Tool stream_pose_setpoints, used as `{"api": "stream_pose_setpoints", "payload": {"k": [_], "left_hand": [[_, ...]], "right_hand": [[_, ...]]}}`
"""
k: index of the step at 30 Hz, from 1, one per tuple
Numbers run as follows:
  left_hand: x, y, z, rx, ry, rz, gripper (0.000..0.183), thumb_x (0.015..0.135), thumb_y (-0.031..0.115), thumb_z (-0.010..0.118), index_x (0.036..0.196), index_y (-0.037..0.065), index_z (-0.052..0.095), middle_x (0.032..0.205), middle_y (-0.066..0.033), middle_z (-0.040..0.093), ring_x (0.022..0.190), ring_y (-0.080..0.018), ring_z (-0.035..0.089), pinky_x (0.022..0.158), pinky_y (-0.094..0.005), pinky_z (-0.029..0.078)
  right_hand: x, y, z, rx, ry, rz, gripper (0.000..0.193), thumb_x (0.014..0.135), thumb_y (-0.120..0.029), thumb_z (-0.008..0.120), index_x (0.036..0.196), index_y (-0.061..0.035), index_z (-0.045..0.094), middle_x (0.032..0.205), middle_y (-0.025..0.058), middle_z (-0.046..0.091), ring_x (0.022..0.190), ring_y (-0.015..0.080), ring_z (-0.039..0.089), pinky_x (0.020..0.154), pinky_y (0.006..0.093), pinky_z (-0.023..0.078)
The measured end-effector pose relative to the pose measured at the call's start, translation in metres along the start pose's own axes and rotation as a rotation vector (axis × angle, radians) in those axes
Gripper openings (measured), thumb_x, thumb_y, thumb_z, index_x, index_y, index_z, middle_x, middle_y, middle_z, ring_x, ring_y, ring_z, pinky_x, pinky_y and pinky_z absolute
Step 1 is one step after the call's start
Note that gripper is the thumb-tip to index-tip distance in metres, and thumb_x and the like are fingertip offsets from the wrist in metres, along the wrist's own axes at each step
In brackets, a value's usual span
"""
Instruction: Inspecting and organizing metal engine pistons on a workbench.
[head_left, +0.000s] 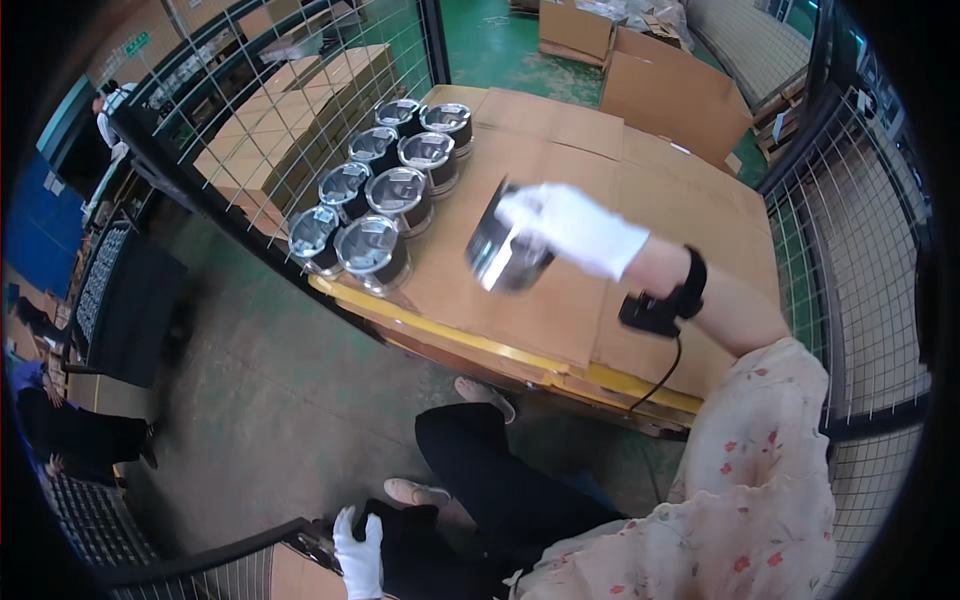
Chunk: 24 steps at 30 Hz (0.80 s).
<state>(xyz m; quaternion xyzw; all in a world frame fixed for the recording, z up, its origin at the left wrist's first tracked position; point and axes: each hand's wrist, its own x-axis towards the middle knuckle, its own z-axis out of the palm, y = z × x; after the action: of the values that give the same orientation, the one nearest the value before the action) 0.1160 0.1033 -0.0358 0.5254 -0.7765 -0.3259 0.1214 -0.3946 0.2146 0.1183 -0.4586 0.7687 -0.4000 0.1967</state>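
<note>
1. Eight round metal canisters [400, 198] stand upright in two rows of four on the left side of the cardboard sheet [560, 300].
2. A ninth, the held canister [500, 258], is tilted above the sheet, right of the rows; the gloved right hand [565, 222] grips it near its upper end.
3. The gloved left hand [358, 560] is low in view, thumb apart from the fingers, beside the mesh panel [235, 578]; I cannot tell whether they touch.
4. A dark bin [130, 320] at far left holds many small shiny pieces, too small to identify.
5. Beyond the wire fence [290, 90] sit cardboard boxes [335, 85], partly hidden by its bars.
6. Motion blurs the held canister; whether the standing canisters contain anything is unclear.
7. Two people at left are partly cut off or hidden.
</note>
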Motion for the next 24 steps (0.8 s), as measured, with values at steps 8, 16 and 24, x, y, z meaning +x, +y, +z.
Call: {"api": "stream_pose_setpoints", "payload": {"k": [8,16,24], "left_hand": [[0.070,-0.029,-0.014,0.151,-0.056,-0.119,0.046,0.092,0.032,0.062,0.121,-0.003,0.058,0.123,-0.0224,0.060,0.115,-0.0337,0.055,0.102,-0.0381,0.041],[0.083,-0.061,0.004,0.121,-0.094,-0.125,0.037,0.091,0.026,0.064,0.113,-0.004,0.063,0.117,-0.0215,0.062,0.111,-0.0337,0.057,0.100,-0.0383,0.042],[0.064,-0.117,0.005,-0.216,-0.005,-0.316,0.032,0.092,0.007,0.063,0.121,-0.005,0.054,0.113,-0.0124,0.061,0.104,-0.0183,0.055,0.096,-0.0317,0.045]], "right_hand": [[0.251,0.131,-0.099,-0.478,0.291,0.109,0.035,0.093,-0.027,0.046,0.093,0.0017,0.066,0.088,0.0205,0.067,0.080,0.0333,0.064,0.072,0.0418,0.049],[0.395,0.145,-0.069,-0.802,0.404,-0.068,0.032,0.091,-0.027,0.047,0.099,-0.0046,0.069,0.098,0.0205,0.067,0.091,0.0367,0.064,0.081,0.0459,0.048],[0.445,0.162,-0.036,-0.749,0.179,-0.009,0.031,0.090,-0.029,0.051,0.107,-0.0100,0.069,0.105,0.0148,0.068,0.101,0.0347,0.063,0.090,0.0440,0.047]]}}
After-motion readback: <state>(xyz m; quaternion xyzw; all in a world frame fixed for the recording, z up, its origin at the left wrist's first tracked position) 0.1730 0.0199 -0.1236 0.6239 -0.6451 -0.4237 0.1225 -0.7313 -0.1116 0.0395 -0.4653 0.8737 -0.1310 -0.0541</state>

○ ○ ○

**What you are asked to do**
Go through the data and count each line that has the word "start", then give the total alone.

**Your solution**
2